Infosys typically reserves about 30 percent of its cash for buybacks, repurchasing approximately 14-15 percent of its net worth. As of the first quarter, its cash and cash equivalents are at Rs 45,200 crore, while its net worth stands at Rs 95,350 crore.

This share buyback initiative is expected to decrease the total number of outstanding shares, thereby increasing the Earnings per Share (EPS) as profits are distributed over fewer shares post-buyback. A rise in EPS could enhance stock valuations and attract new investors.

In the past month, Infosys stock has increased by Rs 104, marking a 7.31 percent rise. However, it has witnessed a decline of Rs 62, or 3.94 percent, over the last six months, and a significant drop of Rs 421, equating to a 21.02 percent fall over the past year.

On a broader scale, favorable global indicators, including rising expectations of a rate cut by the US Federal Reserve next week, contributed to a modest gain in Indian benchmark indices on Friday.

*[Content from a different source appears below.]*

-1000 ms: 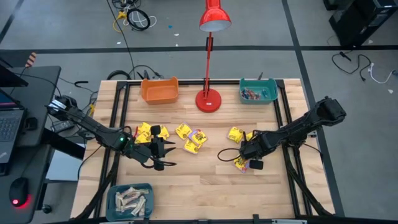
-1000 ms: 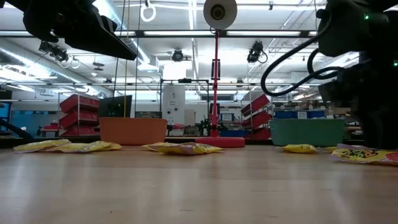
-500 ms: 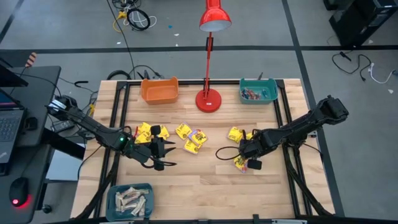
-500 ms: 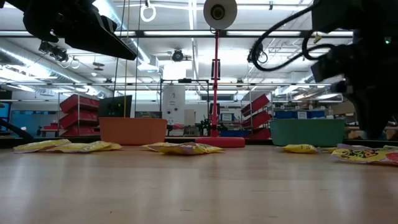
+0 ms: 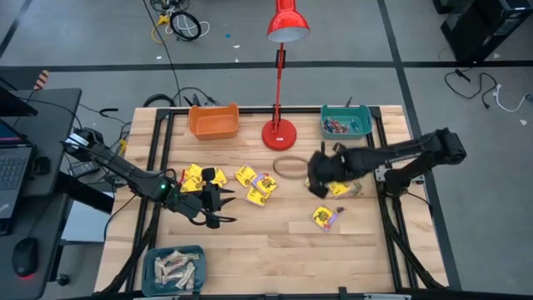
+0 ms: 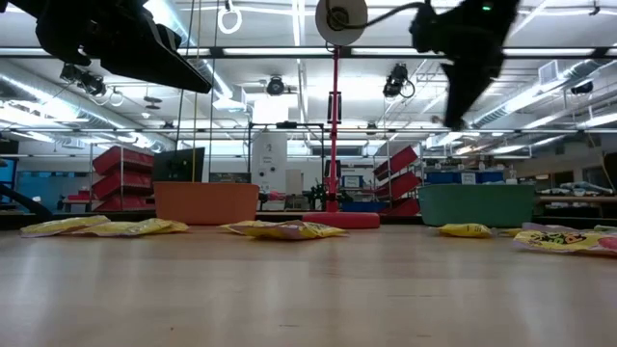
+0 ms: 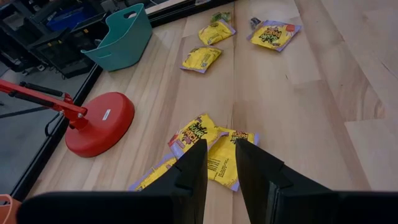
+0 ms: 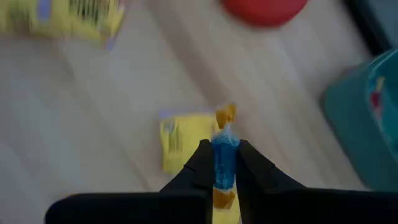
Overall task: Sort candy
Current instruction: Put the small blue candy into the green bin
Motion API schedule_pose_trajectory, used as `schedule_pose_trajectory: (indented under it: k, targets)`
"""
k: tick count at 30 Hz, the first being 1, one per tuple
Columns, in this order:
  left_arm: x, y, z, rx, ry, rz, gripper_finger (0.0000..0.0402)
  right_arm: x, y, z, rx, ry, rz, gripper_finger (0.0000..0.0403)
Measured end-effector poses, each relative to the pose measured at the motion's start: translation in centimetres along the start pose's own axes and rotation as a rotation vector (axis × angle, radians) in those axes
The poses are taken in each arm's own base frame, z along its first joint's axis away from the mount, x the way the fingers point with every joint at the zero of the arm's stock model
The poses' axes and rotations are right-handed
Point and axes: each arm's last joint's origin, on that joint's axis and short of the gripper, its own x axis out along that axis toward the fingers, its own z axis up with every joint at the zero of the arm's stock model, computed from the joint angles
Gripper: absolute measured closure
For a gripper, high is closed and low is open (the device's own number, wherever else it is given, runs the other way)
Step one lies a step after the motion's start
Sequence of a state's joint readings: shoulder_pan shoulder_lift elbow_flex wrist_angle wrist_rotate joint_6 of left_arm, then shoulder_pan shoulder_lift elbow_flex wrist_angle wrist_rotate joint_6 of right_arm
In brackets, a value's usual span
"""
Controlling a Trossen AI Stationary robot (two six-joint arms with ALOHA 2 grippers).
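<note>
Candy: flat yellow square packets with dark print and purple edges (image 5: 256, 187), scattered across the middle of the light wooden surface (image 5: 275, 250). One cluster sits left of centre (image 5: 202, 177), one pair near centre, one packet alone right of centre, lower down (image 5: 324, 217). Pale beige wrapped bars (image 5: 176, 268) fill the teal plastic bin at lower left (image 5: 156, 257). Tiny red and blue pieces (image 5: 340, 127) lie in the teal plastic bin at upper right (image 5: 346, 122). Orange plastic bin (image 5: 213, 122) at upper left, beside the red desk lamp base (image 5: 280, 134).

Right gripper (image 8: 222, 163): fingers (image 8: 201, 163) narrow, pinched on a small blue-wrapped sweet with orange twisted ends (image 8: 224, 160). In the high view it is raised over the surface right of centre (image 5: 319, 175), below the lamp base and left of the upper-right teal bin. One yellow packet lies under it (image 8: 180, 141).

Left gripper (image 7: 219, 163): fingers (image 7: 193, 165) parted by a narrow gap, nothing between them. It sits left of centre (image 5: 218, 205), just above the surface and below the left packet cluster, pointing toward the central pair of packets (image 7: 208, 144).
</note>
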State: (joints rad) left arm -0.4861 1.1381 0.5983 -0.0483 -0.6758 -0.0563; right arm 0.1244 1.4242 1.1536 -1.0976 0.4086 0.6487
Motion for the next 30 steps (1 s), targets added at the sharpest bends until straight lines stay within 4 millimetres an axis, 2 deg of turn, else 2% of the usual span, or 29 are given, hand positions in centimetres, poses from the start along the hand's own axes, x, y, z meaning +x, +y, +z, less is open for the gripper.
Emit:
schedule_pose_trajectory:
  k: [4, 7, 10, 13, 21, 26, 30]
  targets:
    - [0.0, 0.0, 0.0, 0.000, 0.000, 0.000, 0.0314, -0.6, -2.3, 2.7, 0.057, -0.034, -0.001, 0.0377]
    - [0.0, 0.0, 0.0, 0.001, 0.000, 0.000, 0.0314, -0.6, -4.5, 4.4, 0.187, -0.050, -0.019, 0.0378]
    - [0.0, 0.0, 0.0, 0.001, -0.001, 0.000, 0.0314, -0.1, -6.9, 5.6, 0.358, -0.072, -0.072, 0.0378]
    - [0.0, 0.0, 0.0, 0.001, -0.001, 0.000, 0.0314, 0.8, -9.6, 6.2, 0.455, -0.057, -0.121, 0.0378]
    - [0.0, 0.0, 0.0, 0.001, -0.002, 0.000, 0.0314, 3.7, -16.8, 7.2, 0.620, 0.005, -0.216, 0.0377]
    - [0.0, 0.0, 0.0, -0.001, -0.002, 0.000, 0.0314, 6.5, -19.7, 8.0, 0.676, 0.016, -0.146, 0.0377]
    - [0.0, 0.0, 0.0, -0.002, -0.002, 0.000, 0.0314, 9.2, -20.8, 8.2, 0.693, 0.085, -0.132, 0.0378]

As of 9.25 AM, the Nifty index rose by 39 points, or 0.16 percent, to 25,04,5, while the Sensex increased by 114 points, or 0.14 percent, reaching 81,663.

IANS

aar/aps/dan

Point of View

The recent exemptive relief granted to Infosys by the US SEC highlights the company's commitment to enhancing shareholder value amidst economic challenges. As a leading player in the IT sector, Infosys' proactive approach to share buybacks ensures trust and stability in its financial strategies, aligning with the nation's growth objectives.
NationPress
12/09/2025

Frequently Asked Questions

What is the significance of Infosys' share buyback?
The share buyback reflects Infosys' strategy to return value to shareholders, improve earnings per share, and manage stock prices effectively amidst market volatility.
How long will the buyback process take?
Historical data suggests that the share repurchase process may take approximately three to four months to complete.
What is the premium offered in this buyback?
The company is offering Rs 1,800 per share, which reflects a 19.28 percent premium over its last closing price.
How many shareholders does Infosys have?
Infosys has over 25.79 lakh shareholders.
How does a buyback affect earnings per share?
A buyback reduces the number of outstanding shares, leading to an increase in earnings per share as profits are spread over fewer shares.